Authors: Karina Cooper
Part of me wanted to applaud. Instead, I dropped my pipe into the lap of a decently dressed man with neatly barbered blond chops and half ran out the door.
He’d known something. At the very least, he’d known this Woolsey bloke. I could sense it, as if a shimmering thread connected me to his mind. He’d known something, or I’d eat my hat.
The hall was empty as I pushed into it; not even the Chinese hostess in attendance. I sprinted through the entryway, pushed out into the damp fog, and spun in a hard, tight circle.
The details of the night screamed at me, but long practice allowed me to filter it into recognizable parcels. The fog reeked of rotting river water tonight, sewage and rubbish conspiring to undercut the rough, gritty flavor of coal smoke.
The iron-worked gas lamps tried their best to shed light on my quarry’s trail, but the fog roiled in a miasma as thick and reflective as mirrored glass, and I saw no trace of his silhouette in the dark.
The slick cobbles beneath my feet easily swallowed any trail, and as I spun in helpless frustration, I kicked at them.
A clatter echoed from behind me, and I turned to scrutinize the shadowed edge of the slick, faceless building. Gritting my teeth, I sprinted toward the noise, my fingers already slipping into the top of my shirt.
A form loomed out from the dark, and before I could find traction on the wet stone under my feet, I collided with a chest that didn’t stagger half as much I did.
A midnight blue overcoat looked almost black in the lamplight, settling over decently wide shoulders. As I found my balance against the brownstone brick, I looked up into the rigid face of Lord Cornelius Kerrigan Compton and felt my jaw drop.
He hesitated, the hand holding the fashionable walking stick deftly brushing at his shoulder as if he could wipe away any stain I may have left, but he did incline his head sharply. “Your pardon,” he said evenly.

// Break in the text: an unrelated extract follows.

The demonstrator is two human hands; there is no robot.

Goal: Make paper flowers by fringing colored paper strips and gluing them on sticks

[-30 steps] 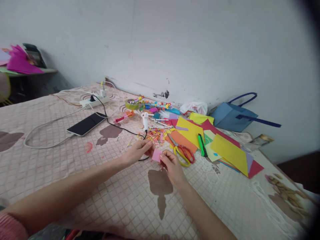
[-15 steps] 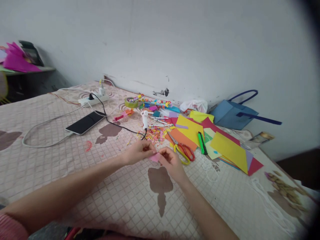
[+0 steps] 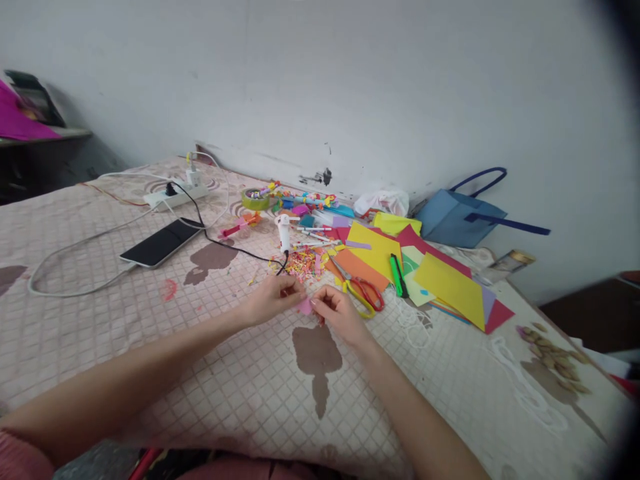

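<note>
My left hand [image 3: 273, 298] and my right hand [image 3: 337, 315] meet over the patterned bedspread [image 3: 150, 333], both pinching a small pink piece of paper [image 3: 305, 306] between their fingertips. The paper is mostly covered by the fingers and only a narrow folded edge shows. Just beyond the hands lie a heap of tiny coloured paper scraps [image 3: 301, 264] and red and yellow scissors [image 3: 364, 293].
Coloured paper sheets [image 3: 445, 283], a green cutter [image 3: 397, 275], a white glue gun [image 3: 285, 233] on a black cord, tape roll [image 3: 255, 199], pens, a phone [image 3: 160, 242] on a cable, a power strip [image 3: 173, 194] and a blue bag [image 3: 457, 213] by the wall.
The pink paper showed as a flat square a second ago; now it is folded small between the fingertips. The view has shifted slightly right and up.
</note>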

The tone suggested bone-deep propriety was all that forced the courtesy. His gaze raked over me briefly, but didn’t linger for longer than it took the words to leave his lips. He was clearly focused on whatever task brought him below the drift.
“Er,” I managed, but he was already moving on, long before I had time to make sense of shock screaming through me.
I watched him enter the opium den I’d only just vacated and forgot how to breathe.
Could it be?
Did my Lord Compton’s secrets go as far as mine?
It took me a long moment, but eventually, I remembered how to close my mouth.
I
t was as if I’d taken a draught of liquid sunshine. Running into Lord Compton, quite literally, had jostled my anger at losing the mysterious rumormonger into something frenetic and bright—glittering and full of vigor.
I shed my street clothing as I traveled across Limehouse, leaving my collector’s garb open for all to see. I dug out my mask and goggles, needing them for the task I levied upon myself next.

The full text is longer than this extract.